▸ Required action
Copy the records below verbatim, from the first line through the line containing "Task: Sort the", inclusive, and output nothing else.

┏━━

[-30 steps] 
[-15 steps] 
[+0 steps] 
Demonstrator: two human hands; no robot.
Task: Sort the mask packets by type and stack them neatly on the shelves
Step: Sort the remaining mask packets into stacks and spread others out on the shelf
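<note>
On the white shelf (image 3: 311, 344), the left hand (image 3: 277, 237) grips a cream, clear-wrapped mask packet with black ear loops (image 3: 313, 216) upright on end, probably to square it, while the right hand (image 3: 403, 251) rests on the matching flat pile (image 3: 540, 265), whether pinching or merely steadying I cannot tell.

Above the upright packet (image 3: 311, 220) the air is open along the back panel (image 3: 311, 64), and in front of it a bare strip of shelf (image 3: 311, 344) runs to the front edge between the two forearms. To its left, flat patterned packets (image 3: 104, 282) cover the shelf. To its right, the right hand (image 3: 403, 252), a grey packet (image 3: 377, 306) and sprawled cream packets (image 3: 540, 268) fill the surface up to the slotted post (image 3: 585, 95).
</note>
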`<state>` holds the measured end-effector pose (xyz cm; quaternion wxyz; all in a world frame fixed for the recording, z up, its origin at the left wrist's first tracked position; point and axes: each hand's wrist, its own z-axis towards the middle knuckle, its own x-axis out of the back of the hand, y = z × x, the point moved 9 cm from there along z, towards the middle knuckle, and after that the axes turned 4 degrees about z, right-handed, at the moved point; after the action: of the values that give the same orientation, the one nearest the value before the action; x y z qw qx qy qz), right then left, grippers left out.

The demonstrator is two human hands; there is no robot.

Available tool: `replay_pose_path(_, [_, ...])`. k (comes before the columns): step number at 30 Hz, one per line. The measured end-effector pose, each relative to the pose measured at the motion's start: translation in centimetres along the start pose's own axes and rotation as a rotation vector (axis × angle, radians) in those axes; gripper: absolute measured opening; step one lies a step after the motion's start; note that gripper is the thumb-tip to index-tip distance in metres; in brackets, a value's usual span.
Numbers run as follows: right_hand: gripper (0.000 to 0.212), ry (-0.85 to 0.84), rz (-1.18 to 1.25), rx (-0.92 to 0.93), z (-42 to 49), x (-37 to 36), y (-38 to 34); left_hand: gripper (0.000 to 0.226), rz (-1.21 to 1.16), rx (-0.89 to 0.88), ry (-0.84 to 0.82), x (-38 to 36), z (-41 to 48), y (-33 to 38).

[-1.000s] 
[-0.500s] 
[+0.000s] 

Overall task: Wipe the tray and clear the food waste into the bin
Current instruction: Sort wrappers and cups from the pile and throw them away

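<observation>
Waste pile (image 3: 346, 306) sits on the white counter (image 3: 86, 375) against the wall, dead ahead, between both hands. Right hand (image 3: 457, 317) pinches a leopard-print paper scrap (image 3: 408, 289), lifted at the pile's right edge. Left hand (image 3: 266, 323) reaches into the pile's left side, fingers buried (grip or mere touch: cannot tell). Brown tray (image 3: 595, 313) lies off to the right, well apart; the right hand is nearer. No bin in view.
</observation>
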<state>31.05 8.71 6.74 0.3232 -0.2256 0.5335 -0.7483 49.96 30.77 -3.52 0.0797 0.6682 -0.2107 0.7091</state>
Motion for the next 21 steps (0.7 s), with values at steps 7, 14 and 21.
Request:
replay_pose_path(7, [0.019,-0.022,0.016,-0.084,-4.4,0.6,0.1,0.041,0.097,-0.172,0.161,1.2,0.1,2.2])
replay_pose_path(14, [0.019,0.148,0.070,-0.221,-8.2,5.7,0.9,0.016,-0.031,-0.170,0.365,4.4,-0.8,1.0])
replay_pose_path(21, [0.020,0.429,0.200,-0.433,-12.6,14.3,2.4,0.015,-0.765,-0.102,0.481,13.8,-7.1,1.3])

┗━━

▸ Answer below
[-30 steps] 
[-15 steps] 
[+0 steps] 
Demonstrator: two human hands; no robot.
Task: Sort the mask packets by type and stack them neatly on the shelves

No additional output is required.